While old issues such as racial harmony and the women’s movement are still out there, new issues, such as gay rights, HIV/AIDS and poverty have begun to emerge on college campuses nationwide. For Muhammad Samat, a second-year biology student, the Iraq war is the most important issue for him.
“I’m against it. I feel it’s an unjust war,” Samat said. “It’s unnecessary, not just to U.S. citizens but to the Iraqi people as well.”
Samat said he occasionally attends anti-war protests and demonstrations, including a recent one on Garners Ferry Road.  However, he does not see his fellow students being as involved.

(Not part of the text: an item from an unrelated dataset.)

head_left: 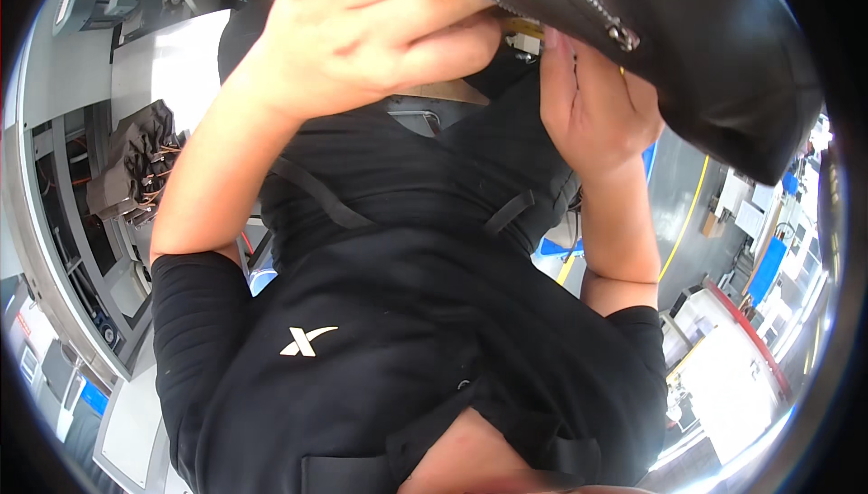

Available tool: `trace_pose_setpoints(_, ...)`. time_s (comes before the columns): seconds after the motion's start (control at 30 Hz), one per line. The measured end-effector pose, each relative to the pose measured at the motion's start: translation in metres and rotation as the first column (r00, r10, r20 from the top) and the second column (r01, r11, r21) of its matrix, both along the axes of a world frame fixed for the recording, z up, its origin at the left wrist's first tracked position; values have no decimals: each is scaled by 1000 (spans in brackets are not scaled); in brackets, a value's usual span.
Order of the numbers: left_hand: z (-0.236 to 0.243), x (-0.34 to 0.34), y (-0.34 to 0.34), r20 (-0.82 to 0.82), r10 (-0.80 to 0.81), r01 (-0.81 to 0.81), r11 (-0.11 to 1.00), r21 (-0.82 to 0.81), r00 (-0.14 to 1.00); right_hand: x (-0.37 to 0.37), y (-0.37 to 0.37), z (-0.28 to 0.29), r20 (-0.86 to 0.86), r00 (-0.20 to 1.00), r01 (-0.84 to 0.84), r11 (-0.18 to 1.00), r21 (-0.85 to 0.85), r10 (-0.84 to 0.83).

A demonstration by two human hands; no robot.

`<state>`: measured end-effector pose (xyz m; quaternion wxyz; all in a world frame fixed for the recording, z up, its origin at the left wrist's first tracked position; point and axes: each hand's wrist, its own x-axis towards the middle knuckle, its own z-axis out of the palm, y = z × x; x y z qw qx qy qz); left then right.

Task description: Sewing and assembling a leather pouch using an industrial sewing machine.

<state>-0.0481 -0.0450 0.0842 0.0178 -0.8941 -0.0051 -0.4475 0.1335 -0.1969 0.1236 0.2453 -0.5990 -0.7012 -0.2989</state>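
A black, leather-like item (723, 60) with two silver zippers and a metal pull fills the upper right. My left hand (375, 37) is at its left side, fingers bent and gripping it near the zipper edge, with the fingertips partly hidden. Underneath, my right hand (597, 101) is closed on the same item, which covers part of its fingers. A small pale metal-looking part (526, 42) shows between my hands, too small to identify. Below them are my black-clothed lap and torso.
A dark fabric bundle (136, 155) lies beside grey machine framework (72, 187) at left, near a white surface (194, 60). At right, a yellow floor line (683, 223) crosses the grey floor, and a white worktable (728, 358) with a red edge stands beyond it.
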Motion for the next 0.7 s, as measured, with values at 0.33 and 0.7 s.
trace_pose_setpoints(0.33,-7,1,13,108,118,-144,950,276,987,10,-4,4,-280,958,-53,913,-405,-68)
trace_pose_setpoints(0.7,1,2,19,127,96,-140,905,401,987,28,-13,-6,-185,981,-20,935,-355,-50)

Rehan Khan, a second-year medical student, got involved with activism through the Muslim Student Association and has helped with their anti-war movement.
“The need arose, so I had to get involved,” Khan said. “I think everyone should be protesting -- pro-war, anti-war, everyone.”
Both Harrison and Sellers said that activism is still alive and well, only tactics have changed. Students and activists alike now use methods like lobbying and nonprofit work instead of sit-ins and protests.
“The example would be that politicians have discovered that the Internet is one of the ways you can actually communicate with the voters,” Sellers said, “And I think there are some Web sites now that are talking about an anti-war in Iraq position.”
Harrison said she doubts that the protest movement will ever come back the way it did in the 1960s.
“It’s certainly possible. I think it is possible for lightning to strike twice, but I don’t see that happening, certainly not anywhere in the near future,” Harrison said. “ I think in order for that to happen, there would need to be an issue that so many people felt strongly about that they said enough is enough, we’re going to make something happen.”
However, Harrison said she sees college students working to fix injustices all the time, and that she doesn’t worry activism will ever die out.
“I would say to a person who says  ‘you know our youth don’t care, they’re just completely apathetic:’ you’re not looking!” Harrison said. “You’re not opening your eyes!”